Exercise:
Write the data out again exactly, with every picture removed.
════════
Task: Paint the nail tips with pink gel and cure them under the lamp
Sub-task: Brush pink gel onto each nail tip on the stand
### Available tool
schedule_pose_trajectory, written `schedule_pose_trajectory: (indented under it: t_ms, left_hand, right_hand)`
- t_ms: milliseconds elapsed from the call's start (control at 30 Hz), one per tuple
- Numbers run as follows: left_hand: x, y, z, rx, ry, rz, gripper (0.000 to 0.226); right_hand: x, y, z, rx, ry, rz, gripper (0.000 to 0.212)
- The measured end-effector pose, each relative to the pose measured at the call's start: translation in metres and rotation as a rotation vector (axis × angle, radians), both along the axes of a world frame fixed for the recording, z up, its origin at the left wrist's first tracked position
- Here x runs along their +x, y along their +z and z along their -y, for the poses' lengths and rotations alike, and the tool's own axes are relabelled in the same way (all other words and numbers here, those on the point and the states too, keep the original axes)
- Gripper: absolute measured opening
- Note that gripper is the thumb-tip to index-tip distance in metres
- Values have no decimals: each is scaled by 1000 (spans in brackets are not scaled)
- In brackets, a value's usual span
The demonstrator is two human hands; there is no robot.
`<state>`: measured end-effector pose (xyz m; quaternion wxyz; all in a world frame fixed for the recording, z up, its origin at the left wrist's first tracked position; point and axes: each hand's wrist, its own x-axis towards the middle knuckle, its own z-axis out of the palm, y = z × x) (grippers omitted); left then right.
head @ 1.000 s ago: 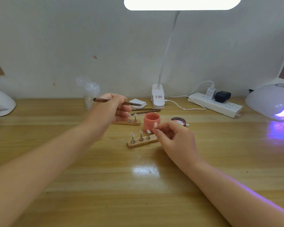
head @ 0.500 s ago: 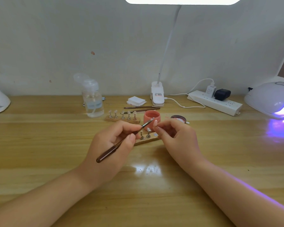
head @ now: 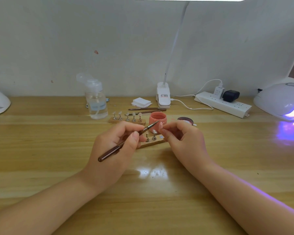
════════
Task output:
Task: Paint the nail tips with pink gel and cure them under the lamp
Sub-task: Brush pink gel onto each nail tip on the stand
### Available tool
schedule_pose_trajectory, written `schedule_pose_trajectory: (indented under it: t_ms, left_hand, right_hand)`
- t_ms: milliseconds elapsed from the call's start (control at 30 Hz), one per tuple
- Numbers run as follows: left_hand: x, y, z, rx, ry, rz, gripper (0.000 to 0.226); right_hand: x, y, z, rx, ry, rz, gripper (0.000 to 0.212)
- The measured end-effector pose, each relative to the pose measured at the call's start: translation in metres and rotation as a rotation vector (axis × angle, radians), both along the axes of a world frame fixed for the recording, z up, its origin at the left wrist's first tracked position
- Here x runs along their +x, y along their +z and z along their -y, for the poses' lengths and rotations alike, and the tool's own axes are relabelled in the same way (all other words and numbers here, those on the point and the states too, keep the original axes)
- Gripper: absolute measured opening
- Note that gripper is the thumb-tip to index-tip distance in metres
- Values have no decimals: each is scaled by 1000 (spans in brackets are not scaled)
- In brackets, a value's usual span
The demonstrator is two human hands; there is no robot.
`<state>`: measured end-effector pose (xyz m; quaternion wxyz; all in a world frame fixed for the recording, z up, its origin at the left wrist's first tracked position; point and axes: each hand's wrist, its own x-axis towards the middle knuckle, its own z-axis out of the palm, y = z × x) (grippers omitted); left then right.
head @ 1.000 s ago: 
head @ 0.500 s ago: 
head @ now: 

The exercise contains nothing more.